The question in this case was as to the validity of a lien for five thousand dollars on bankrupt's real estate. The facts in the case are as follows: Henry M. Stitzer was adjudicated a bankrupt on the 6th of April, 1876. A few weeks previous to his adjudication an execution was issued on a certain judgment, entered of record October 31, 1871, in favor of William Kightlinger, to amount of five thousand dollars, and levy made. The property of Stitzer was advertised for sale April 7, 1876, by the sheriff of Crawford county. Stitzer having been declared a bankrupt, an injunction was granted restraining the sheriff from selling the property. The assignee of the bankrupt then sold the property November 1, 1876, and in the distribution of the funds Kightlinger was not allowed to participate, on the ground that at the time of (or day before) the sale of the property of bankrupt the lien had expired by limitation, and the property was sold divested of it, and steps should have been taken for revival of judgment before assignee's sale. The matter was argued before the district court, and the decision rendered that the Kightlinger judgment could not participate in the distribution of the proceeds of the sale. [The case was taken to the circuit court on a bill of review, and there decided that the judgment of Kightlinger was a lien.2]

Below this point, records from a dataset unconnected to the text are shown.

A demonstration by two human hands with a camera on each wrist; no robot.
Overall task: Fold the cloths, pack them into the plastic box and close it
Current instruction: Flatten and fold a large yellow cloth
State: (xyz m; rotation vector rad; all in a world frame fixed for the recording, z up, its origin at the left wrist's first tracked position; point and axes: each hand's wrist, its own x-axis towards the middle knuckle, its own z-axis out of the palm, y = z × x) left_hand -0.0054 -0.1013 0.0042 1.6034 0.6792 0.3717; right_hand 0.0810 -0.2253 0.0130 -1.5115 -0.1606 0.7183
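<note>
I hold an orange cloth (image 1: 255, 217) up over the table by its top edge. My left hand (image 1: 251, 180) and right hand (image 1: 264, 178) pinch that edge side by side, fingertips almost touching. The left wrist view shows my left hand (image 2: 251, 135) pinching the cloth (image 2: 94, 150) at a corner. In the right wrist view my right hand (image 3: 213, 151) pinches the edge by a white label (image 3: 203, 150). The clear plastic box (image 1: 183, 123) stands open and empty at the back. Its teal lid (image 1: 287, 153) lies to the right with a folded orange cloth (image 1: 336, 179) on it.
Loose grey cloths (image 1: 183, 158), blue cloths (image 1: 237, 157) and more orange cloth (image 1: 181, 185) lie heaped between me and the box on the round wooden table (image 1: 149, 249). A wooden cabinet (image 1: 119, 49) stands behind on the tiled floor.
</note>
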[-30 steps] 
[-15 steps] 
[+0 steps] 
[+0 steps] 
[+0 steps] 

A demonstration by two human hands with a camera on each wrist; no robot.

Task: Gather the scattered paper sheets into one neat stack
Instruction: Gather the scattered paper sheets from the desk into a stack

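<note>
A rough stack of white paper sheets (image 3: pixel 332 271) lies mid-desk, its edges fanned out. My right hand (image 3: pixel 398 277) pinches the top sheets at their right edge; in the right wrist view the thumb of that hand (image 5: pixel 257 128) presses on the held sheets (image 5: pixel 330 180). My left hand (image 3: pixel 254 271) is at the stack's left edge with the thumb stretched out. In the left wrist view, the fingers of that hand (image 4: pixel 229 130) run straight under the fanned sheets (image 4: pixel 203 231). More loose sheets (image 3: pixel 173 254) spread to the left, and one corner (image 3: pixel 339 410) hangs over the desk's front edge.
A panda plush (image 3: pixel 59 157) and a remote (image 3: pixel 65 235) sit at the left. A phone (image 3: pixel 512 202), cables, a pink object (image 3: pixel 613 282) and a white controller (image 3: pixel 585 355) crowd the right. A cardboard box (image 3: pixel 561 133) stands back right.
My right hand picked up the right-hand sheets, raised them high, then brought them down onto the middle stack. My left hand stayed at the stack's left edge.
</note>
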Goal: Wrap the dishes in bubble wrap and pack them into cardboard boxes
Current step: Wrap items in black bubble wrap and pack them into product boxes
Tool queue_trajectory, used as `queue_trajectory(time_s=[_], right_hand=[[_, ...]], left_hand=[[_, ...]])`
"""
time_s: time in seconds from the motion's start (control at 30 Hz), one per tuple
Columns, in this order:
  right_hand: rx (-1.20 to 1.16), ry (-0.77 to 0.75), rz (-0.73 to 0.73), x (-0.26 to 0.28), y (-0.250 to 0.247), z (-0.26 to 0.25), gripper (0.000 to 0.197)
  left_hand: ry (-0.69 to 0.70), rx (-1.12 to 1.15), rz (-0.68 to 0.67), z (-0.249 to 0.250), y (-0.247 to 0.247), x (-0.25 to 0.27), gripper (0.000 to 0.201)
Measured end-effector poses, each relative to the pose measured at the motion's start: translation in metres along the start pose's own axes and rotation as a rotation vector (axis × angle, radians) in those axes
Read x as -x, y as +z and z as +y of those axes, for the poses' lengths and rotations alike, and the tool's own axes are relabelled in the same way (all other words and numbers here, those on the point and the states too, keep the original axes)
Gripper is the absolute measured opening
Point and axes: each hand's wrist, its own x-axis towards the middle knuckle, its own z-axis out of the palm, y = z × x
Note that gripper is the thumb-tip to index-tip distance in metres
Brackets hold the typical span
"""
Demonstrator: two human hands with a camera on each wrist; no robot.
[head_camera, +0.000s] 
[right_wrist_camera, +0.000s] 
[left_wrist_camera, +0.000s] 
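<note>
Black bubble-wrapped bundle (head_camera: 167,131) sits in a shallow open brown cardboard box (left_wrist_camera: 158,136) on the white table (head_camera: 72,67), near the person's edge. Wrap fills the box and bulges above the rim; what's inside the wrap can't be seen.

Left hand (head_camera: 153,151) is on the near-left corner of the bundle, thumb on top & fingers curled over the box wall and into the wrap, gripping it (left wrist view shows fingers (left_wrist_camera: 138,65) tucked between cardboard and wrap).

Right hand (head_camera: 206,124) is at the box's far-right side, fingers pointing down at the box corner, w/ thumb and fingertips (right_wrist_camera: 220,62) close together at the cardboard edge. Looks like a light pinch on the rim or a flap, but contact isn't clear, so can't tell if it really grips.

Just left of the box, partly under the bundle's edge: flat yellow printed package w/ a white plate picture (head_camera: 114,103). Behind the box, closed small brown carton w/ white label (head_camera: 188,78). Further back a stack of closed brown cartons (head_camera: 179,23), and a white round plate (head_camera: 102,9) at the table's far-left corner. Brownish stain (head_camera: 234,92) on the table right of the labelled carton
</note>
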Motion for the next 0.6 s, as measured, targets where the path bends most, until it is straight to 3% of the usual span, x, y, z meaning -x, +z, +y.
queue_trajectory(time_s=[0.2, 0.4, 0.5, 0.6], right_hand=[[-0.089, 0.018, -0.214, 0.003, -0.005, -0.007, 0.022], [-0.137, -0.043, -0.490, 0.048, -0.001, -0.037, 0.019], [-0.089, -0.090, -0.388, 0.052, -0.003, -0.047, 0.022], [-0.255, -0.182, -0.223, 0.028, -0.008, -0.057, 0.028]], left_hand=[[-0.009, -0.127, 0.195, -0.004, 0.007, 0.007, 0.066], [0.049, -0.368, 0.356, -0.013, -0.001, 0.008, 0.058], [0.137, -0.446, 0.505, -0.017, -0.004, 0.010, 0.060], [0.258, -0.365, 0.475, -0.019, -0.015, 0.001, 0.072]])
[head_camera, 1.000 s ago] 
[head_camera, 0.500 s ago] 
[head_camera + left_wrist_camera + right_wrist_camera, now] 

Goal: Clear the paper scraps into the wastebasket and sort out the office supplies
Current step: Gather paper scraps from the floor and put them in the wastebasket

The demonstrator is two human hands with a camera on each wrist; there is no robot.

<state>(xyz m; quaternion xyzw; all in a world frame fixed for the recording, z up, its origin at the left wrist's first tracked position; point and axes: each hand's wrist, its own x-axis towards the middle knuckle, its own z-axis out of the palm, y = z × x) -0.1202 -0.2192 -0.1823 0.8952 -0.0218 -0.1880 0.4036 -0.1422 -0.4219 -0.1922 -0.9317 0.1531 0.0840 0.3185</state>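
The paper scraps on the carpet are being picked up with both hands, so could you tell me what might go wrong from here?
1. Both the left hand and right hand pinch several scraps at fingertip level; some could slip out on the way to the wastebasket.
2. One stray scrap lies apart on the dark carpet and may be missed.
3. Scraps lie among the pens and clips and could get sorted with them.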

Thos. M. McFarland, for complainant.

Geo. A. Davenport, for respondent

MCKENNAN, Circuit Judge. In this case the judgment which was excluded from the distribution of the bankrupt's estate, was a lien upon the bankrupt's real estate at the date of the filing of the petition in bankruptcy. An order was made by the court restraining the judgment creditor from proceeding in any manner upon his judgment which is unrevoked. On the 5th of September, 1876, when the judgment was an unquestionable lien upon the bankrupt's real estate, the court ordered the sale of this real estate by the assignee discharged of liens. This was in effect a conversion of the real estate into money, a substitution of the fund for the land, as the only security to which the lien creditors could look for the payment of their debts. And, under all these circumstances, I am of opinion that in contemplation of law and to effectuate justice, the conversion of the land, and the substitution of the fund arising from its sale, are to be taken as having been effected when this order was made, and that the rights of the claimants to the fund are to be determined with reference to the circumstances existing at the date of such order. At that time the judgment of Kightlinger was a lien upon the bankrupt's real estate, and retained its priority upon the substituted security, and ought to have been allowed its proper portion of the fund for distribution. The order of the district court is, therefore, reversed, and the matter is remanded to that court, with directions to make distribution of the proceeds of the sale of the bankrupt's real estate upon the basis of the rights of the lien creditors to participate therein as of the date of September 5, 1876, when the order of sale was made.